Until he sees some indication to the contrary, an employee in a gas factory has a right to assume that a barrel, furnished to him by the superintendent of the factory for the purpose of being filled with hot tar, has received whatever inspection is necessary to see that it can be used by him with safety for that purpose.
In framing a hypothetical question to be put to a witness qualified as an expert, the usual practice is to allow counsel to include in the question an assumption of the existence of such facts and conditions as a jury may have a right to find upon the evidence as it is at the time the question is put to the witness or as there may be fair reason to suppose it thereafter in the course of the trial may appear to be; and in determining whether such a question shall be allowed, the judge in many cases must rely to a great extent upon the good faith of counsel in their statement as to what the evidence may be.
It is within the discretion of the judge presiding at the trial of an action against a gas company by an employee to recover for injuries due to an explosion alleged to have been caused by the ignition of an explosive gaseous compound resulting from hot tar being poured into a barrel which previously had contained a mixture of which naphtha or gasoline was an ingredient, to admit testimony as to the liability of naphtha in a barrel so to dry as to leave a small amount of naphtha therein, and as to the condition of old barrels.
St. 1905, c. 330, relative to the keeping by certain hospitals of records of the cases under their care and the history of the same, and to the admissibility in evidence of such records as to all matters therein contained, before its amendment by St. 1908, c. 269, did not make so admissible records made before its enactment.
The attending physician at a hospital made memoranda of the history and facts as to cases under his care and handed the memoranda to a person in the employ of the hospital whose duty it was to make in a record book a copy of the memoranda, and to have the custody of the record so made.

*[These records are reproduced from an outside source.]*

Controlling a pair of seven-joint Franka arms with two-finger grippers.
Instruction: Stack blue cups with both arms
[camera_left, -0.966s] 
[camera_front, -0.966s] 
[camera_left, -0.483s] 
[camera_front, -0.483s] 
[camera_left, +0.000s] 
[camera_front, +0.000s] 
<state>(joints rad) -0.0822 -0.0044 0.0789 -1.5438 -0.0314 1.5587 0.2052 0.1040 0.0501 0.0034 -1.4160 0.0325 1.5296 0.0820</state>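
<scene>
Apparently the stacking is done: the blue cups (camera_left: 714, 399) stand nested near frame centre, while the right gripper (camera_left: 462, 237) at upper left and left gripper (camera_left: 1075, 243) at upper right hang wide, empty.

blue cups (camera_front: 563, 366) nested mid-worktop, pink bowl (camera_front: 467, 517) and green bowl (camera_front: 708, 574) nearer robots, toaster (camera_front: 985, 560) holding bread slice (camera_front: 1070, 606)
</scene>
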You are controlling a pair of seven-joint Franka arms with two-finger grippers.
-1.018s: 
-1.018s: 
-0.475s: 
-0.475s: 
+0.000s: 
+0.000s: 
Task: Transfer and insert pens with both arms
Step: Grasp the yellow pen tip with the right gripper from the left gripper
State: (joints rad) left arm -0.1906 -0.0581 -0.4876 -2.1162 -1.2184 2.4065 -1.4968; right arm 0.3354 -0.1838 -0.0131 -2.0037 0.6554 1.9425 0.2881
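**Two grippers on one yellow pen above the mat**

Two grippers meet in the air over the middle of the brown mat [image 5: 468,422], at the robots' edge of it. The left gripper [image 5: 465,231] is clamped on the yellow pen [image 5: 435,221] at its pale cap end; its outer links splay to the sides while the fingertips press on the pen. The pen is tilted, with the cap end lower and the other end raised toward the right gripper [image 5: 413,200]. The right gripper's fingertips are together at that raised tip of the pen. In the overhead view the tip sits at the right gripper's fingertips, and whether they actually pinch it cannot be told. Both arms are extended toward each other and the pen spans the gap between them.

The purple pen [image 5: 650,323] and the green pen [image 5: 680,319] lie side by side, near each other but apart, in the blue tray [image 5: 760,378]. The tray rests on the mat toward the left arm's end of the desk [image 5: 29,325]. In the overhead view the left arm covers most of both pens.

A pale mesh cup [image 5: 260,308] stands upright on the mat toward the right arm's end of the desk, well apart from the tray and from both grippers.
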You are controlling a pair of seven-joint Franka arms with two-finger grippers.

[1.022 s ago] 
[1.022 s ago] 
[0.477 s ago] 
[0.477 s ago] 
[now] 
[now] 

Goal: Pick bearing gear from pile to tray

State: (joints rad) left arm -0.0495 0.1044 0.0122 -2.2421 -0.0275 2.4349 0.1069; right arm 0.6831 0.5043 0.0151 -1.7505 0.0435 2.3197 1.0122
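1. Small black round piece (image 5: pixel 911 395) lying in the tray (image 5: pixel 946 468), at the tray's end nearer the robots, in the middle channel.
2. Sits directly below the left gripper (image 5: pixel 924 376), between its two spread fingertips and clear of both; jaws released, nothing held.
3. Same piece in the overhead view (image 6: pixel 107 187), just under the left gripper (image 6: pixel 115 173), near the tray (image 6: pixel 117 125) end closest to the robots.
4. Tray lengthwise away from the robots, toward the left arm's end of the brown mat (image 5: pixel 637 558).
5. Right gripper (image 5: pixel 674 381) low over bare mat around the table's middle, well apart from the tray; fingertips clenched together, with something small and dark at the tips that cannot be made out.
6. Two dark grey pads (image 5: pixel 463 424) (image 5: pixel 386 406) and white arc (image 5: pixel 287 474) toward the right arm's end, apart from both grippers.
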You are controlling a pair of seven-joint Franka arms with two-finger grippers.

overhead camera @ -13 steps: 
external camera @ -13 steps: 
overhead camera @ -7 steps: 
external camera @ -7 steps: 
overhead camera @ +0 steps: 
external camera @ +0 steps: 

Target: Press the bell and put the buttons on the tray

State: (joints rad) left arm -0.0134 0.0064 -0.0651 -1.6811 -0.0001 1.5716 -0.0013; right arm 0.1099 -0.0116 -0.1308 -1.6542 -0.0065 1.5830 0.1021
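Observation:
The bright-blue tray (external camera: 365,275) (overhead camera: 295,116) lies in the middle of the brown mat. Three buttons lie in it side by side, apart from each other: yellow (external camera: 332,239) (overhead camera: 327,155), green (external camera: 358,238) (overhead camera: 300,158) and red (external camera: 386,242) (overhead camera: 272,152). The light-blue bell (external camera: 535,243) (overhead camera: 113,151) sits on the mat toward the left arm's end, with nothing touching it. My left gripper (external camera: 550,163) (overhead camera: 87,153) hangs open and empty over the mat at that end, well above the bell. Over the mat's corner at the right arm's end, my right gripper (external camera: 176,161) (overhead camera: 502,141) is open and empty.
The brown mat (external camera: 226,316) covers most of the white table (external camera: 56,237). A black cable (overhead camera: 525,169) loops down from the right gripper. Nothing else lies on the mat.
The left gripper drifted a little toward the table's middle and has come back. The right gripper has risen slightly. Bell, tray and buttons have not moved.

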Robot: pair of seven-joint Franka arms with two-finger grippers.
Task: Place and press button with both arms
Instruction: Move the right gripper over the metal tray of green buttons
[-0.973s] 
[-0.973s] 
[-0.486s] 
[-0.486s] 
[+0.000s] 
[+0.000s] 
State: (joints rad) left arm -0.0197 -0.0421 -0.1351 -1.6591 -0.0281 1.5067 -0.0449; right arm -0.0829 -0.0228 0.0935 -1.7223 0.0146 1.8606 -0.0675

Such recorder had no personal knowledge of the facts so recorded. In a case where such a record was comparatively recent and the attending physician was not shown to have been dead, it was held, that the record, produced by the recorder and custodian, was not admissible in evidence, under the rule of the common law, to prove the facts therein stated.
TORT for personal injuries received by the plaintiff while in the defendant's employ, as stated in the opinion. The declaration contained two counts, the first being at common law alleging failure on the part of the defendant to supply the plaintiff with a reasonably safe place in which, or materials with which to work, or to warn him of the dangers surrounding his work, and the second being under R.L.c. 106, § 71, cl. 2, alleging negligence of the defendant's superintendent. Writ in the Superior Court for the county of Middlesex dated April 24, 1906.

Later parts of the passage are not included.